Baca juga:http://www.aktual.com/bank-indonesia-bakal-perberat-sanksi-pelanggaran-uang-kertas-asing/

#Pokok-pokok Kebijakan RAPBN Tahun 2019 dan Penambahan Utang

Adapun pokok-pokok belanja negara tahun 2019 direncanakan sebesar Rp2.439,7 triliun, yang meliputi Belanja Pemerintah Pusat Rp1.607,3 Triliun dan Transfer ke Daerah serta Dana Desa Rp832,3 Triliun. Dijelaskan oleh Kementerian Keuangan bahwa untuk belanja Pemerintah Pusat sebesar Rp1.607,3 triliun akan diarahkan untuk mendorong peningkatan kualitas Sumber Daya Manusia (SDM), penguatan program perlindungan sosial, percepatan pembangunan infrastruktur serta reformasi birokrasi.

Untuk peningkatan kualitas Sumber Daya Manusia (SDM) dikatakan akan difokuskan pada investasi dibidang pendidikan berupa Program Indonesia Pintar dengan 20,1 juta siswa penerima Kartu Indonesia Pintar (KIP) dan Bantuan Operasional Sekolah (BOS).
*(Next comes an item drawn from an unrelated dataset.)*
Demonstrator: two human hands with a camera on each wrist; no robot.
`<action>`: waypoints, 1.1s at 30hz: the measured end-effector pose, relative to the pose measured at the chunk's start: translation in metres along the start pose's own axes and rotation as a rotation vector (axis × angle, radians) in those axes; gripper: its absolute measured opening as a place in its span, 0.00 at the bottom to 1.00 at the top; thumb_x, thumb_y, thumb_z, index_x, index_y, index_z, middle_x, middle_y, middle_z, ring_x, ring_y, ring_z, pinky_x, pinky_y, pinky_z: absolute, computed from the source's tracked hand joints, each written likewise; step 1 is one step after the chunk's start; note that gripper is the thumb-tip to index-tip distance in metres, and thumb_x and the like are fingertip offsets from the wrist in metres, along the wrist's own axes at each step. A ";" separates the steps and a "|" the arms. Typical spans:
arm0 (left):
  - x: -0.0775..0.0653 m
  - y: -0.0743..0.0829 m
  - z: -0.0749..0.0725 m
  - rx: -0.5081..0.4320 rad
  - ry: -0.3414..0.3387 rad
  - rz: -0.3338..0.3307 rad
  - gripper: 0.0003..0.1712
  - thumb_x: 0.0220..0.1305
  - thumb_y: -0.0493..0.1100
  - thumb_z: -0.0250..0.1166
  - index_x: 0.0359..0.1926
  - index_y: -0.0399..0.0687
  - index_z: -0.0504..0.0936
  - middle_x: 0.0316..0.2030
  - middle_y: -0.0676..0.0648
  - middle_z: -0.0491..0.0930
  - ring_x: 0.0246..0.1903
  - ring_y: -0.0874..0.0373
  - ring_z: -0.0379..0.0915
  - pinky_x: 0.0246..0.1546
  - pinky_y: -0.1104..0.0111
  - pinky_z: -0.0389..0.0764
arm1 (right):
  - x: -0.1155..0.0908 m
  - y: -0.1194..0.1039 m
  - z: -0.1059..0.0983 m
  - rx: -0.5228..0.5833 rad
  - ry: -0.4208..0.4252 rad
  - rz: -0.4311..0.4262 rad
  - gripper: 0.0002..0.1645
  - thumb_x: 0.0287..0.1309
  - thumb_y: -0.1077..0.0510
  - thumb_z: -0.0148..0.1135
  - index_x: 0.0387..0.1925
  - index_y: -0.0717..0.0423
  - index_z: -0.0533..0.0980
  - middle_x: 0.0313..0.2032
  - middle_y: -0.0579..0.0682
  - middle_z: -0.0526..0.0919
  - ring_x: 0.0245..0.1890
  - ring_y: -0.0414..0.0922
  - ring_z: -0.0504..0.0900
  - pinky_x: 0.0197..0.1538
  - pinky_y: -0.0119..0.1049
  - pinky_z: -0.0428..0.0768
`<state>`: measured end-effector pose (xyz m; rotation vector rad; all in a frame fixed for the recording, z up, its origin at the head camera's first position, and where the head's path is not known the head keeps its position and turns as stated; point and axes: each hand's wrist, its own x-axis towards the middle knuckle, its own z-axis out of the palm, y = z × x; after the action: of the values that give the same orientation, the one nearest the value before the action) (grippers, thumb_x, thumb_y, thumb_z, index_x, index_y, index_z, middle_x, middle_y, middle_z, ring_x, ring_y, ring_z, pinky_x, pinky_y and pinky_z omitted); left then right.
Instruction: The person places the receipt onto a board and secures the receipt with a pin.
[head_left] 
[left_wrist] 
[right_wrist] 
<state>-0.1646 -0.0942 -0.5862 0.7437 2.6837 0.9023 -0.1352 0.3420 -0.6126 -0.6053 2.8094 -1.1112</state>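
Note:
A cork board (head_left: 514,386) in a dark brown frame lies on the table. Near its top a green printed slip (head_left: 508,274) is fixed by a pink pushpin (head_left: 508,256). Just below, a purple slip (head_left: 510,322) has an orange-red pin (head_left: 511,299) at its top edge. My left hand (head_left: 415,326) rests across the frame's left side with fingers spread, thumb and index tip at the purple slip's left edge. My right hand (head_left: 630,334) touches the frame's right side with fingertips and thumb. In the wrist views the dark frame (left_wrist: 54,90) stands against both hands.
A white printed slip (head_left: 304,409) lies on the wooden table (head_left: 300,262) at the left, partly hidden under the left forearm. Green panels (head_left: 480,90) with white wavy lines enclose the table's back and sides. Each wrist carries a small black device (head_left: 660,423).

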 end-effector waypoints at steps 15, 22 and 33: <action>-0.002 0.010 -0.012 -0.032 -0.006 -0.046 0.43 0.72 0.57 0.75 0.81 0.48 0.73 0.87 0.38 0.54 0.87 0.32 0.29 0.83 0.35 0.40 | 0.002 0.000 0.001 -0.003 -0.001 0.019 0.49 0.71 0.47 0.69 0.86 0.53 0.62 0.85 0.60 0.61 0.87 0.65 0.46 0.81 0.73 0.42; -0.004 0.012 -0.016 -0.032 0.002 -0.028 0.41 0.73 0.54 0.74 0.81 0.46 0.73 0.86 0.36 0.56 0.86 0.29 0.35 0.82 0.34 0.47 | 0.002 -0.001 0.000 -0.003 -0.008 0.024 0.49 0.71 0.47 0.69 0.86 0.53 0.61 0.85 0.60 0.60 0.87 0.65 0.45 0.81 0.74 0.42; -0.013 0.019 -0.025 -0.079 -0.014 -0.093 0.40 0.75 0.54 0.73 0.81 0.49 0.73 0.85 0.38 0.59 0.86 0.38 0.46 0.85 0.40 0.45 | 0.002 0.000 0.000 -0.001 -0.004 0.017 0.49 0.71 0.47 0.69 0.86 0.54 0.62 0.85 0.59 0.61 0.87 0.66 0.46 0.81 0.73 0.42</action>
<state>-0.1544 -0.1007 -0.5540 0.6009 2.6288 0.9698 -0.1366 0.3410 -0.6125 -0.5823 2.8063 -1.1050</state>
Kemudian terdapat juga program penguatan pendidikan vokasi, program beasiswa bidik misi dengan 471,8 ribu mahasiswa penerima, serta program beasiswa melalui Lembaga Pengelola Dana Pendidikan.
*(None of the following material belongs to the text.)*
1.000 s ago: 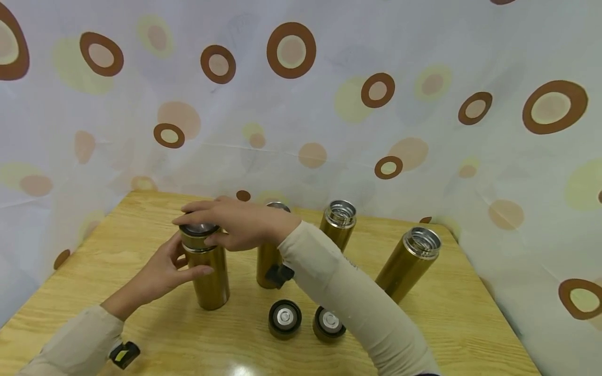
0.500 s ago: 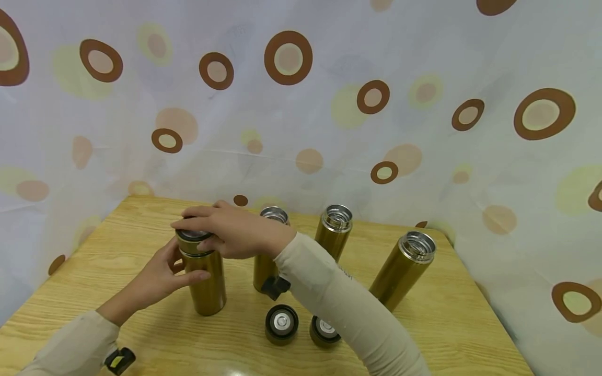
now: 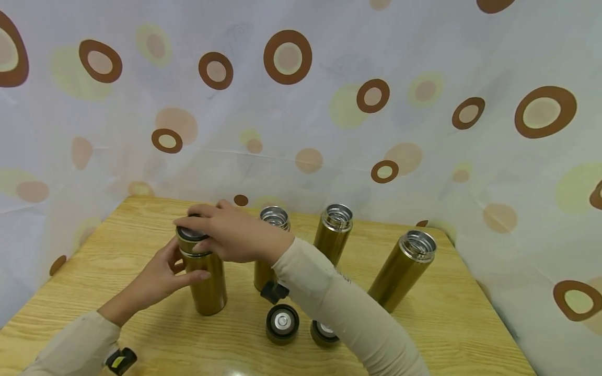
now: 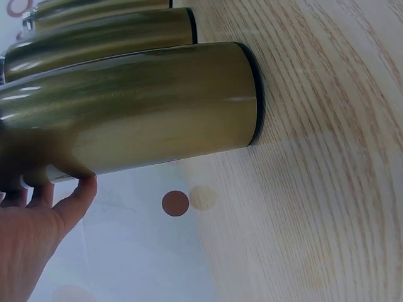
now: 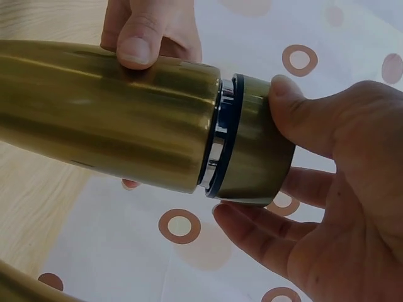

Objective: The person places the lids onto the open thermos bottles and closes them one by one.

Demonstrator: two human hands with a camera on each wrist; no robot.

Sementara terkait penguatan program perlindungan sosial, akan dikucurkan melalui Jaminan Kesehatan bagi 96,8 juta jiwa (PBI JKN); pelaksanaan Program Keluarga Harapan (PKH) untuk 10 juta Keluarga Penerima Manfaat (KPM), Bansos pangan (15,6 juta KPM), serta Kredit pembiayaan ultra mikro 1,4 juta debitur (akumulasi).
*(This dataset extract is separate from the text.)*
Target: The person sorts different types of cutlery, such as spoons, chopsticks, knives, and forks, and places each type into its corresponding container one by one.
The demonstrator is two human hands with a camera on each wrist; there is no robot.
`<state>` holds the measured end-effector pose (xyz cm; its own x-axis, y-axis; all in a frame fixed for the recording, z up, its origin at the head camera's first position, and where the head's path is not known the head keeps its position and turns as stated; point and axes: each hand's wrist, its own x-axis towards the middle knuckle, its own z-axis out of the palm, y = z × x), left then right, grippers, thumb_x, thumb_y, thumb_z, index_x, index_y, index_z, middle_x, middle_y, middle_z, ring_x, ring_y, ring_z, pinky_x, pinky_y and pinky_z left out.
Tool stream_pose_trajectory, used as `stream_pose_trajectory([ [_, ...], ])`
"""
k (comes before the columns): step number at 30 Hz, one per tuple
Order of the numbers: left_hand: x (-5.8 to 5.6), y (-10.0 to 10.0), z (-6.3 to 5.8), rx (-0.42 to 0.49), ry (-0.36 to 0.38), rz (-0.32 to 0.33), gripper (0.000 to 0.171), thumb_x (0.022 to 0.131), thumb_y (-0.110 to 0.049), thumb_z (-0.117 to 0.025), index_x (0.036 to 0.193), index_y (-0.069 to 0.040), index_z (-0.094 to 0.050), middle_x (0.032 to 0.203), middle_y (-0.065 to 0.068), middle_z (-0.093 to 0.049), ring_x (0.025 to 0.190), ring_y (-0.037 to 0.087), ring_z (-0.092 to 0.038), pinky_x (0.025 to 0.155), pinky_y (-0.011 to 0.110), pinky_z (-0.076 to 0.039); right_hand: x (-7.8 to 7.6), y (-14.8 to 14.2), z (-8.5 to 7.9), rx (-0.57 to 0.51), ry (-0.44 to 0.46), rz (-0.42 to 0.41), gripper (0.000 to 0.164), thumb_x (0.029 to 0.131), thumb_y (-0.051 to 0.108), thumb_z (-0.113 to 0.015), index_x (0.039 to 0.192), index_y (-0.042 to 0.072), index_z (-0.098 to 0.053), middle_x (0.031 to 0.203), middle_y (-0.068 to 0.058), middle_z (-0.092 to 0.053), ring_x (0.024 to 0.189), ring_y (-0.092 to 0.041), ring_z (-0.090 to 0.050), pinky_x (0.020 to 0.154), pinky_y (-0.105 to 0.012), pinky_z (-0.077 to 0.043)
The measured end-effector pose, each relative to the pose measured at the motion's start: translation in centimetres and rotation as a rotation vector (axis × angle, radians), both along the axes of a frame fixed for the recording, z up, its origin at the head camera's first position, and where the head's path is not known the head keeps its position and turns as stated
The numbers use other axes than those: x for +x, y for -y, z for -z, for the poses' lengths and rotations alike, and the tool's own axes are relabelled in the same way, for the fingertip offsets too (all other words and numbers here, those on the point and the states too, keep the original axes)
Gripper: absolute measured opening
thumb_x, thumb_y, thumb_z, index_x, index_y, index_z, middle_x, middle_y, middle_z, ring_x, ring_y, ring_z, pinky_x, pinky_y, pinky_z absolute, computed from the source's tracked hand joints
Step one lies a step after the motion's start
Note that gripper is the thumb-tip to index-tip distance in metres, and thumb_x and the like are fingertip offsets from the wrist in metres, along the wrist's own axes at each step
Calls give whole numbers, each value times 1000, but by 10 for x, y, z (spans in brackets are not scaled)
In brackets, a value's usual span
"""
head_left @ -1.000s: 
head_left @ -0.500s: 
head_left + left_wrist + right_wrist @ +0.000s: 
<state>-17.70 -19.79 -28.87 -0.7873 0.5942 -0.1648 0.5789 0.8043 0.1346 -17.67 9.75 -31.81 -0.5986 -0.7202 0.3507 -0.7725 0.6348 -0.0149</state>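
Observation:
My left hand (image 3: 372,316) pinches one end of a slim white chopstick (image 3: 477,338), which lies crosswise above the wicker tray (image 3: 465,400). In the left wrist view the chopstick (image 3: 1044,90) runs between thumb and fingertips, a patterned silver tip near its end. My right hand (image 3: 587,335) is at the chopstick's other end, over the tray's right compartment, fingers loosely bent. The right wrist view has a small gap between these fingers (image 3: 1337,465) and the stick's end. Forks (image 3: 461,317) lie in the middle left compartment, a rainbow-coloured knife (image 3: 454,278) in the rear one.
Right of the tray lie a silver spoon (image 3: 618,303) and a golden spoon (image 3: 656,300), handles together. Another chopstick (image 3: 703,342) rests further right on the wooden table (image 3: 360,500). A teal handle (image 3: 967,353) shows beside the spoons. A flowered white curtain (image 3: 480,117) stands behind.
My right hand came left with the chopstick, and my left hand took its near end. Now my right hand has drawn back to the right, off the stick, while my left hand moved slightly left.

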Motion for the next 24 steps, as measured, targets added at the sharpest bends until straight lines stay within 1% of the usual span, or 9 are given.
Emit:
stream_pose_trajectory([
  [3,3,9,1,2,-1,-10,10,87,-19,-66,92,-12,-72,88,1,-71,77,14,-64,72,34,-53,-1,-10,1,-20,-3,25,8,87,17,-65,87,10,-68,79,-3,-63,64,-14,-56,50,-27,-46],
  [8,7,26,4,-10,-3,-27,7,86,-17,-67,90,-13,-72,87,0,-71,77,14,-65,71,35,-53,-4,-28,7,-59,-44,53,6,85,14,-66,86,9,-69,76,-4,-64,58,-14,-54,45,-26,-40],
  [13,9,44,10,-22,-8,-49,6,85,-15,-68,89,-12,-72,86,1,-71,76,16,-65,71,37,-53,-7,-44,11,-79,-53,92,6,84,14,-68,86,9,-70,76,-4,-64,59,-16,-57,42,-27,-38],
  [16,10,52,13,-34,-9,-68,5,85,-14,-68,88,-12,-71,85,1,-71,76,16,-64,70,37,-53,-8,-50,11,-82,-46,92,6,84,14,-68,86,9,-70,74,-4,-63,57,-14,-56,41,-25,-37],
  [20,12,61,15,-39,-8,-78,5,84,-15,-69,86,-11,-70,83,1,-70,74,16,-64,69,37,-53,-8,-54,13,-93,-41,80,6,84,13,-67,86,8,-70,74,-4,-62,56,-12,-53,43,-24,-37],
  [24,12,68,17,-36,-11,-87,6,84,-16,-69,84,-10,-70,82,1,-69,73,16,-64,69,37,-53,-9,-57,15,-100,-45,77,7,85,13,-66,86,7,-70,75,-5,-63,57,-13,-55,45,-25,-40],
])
Berikutnya terkait percepatan pembangunan infrastruktur, pada tahun 2019 Pemerintah menegaskan akan melanjutkan target pembangunan di berbagai daerah berupa jalan nasional baru, jalan tol, bendungan, serta jaringan irigasi antara lainnya: Pembangunan/rekonstruksi/pelebaran jalan 2.007 km, irigasi 162 ribu Ha, pembangunan 7.512 unit rumah susun, 4 bandar udara baru, dan 415,2 km’sp. Target tentunya selain melalui belanja kementerian negara/lembaga, dipenuhi pendanaan juga melalui KPBU dan PMN.

Sementara itu, untuk reformasi birokrasi dilakukan melalui peningkatan sarana dan prasarana layanan. Tak kalah penting menurut pemerintah, perlu menjaga tingkat kesejahteraan aparatur negara melalui pemberian gaji 13 dan THR untuk aparatur dan pensiunan, kenaikan gaji pokok dan pensiun pokok rata-rata sebesar 5 persen, dan kenaikan tunjangan veteran sebesar 25 persen.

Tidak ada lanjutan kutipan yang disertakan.